[ASSIGNMENT] Repeat the data in full. No line may differ from the original.

[SOURCE MATERIAL]
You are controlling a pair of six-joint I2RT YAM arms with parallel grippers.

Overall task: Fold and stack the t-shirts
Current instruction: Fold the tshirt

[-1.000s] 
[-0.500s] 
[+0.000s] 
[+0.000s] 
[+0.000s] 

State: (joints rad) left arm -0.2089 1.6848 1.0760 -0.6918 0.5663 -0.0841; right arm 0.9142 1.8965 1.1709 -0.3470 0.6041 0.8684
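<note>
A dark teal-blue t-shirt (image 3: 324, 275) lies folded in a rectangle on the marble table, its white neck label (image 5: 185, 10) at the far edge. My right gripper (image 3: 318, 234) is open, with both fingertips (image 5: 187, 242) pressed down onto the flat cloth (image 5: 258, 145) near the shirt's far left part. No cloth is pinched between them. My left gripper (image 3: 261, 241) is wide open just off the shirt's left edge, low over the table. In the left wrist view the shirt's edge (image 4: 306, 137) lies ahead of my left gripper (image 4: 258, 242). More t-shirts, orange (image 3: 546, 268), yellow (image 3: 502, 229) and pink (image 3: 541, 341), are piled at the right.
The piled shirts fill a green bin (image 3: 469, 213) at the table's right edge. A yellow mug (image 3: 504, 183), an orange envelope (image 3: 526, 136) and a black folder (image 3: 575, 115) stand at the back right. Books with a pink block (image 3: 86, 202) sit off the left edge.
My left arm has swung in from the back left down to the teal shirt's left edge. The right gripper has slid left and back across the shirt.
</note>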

[RESPONSE]
You are controlling a pair of six-joint I2RT YAM arms with parallel grippers.

Overall task: Fold and stack the t-shirts
Current instruction: Fold the tshirt

[-1.000s] 
[-0.500s] 
[+0.000s] 
[+0.000s] 
[+0.000s] 

State: (joints rad) left arm -0.2089 1.6848 1.0760 -0.6918 0.5663 -0.0841; right arm 0.9142 1.8965 1.1709 -0.3470 0.6041 0.8684
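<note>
A dark teal-blue t-shirt (image 3: 324, 275) lies folded in a rectangle on the marble table, its white neck label (image 5: 185, 10) at the far edge. My right gripper (image 3: 318, 234) is open, with both fingertips (image 5: 187, 242) pressed down onto the flat cloth (image 5: 258, 145) near the shirt's far left part. No cloth is pinched between them. My left gripper (image 3: 261, 241) is wide open just off the shirt's left edge, low over the table. In the left wrist view the shirt's edge (image 4: 306, 137) lies ahead of my left gripper (image 4: 258, 242). More t-shirts, orange (image 3: 546, 268), yellow (image 3: 502, 229) and pink (image 3: 541, 341), are piled at the right.
The piled shirts fill a green bin (image 3: 469, 213) at the table's right edge. A yellow mug (image 3: 504, 183), an orange envelope (image 3: 526, 136) and a black folder (image 3: 575, 115) stand at the back right. Books with a pink block (image 3: 86, 202) sit off the left edge.
My left arm has swung in from the back left down to the teal shirt's left edge. The right gripper has slid left and back across the shirt.
</note>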

The complete output has now been given.